> [Requirement] Transcribe, without any alteration, only the lines that begin at the line containing "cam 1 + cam" and run to the last line below.

# # # # # # #

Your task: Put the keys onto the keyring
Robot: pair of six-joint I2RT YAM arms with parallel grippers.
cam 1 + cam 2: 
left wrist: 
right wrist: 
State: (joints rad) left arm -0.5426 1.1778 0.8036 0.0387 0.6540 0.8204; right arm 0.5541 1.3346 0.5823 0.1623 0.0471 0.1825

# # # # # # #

> [Output below]
cam 1 + cam 2: 
left wrist: 
right wrist: 
State: (joints rad) left arm -0.5426 1.1778 0.8036 0.0387 0.6540 0.8204; right arm 0.5541 1.3346 0.5823 0.1623 0.0471 0.1825

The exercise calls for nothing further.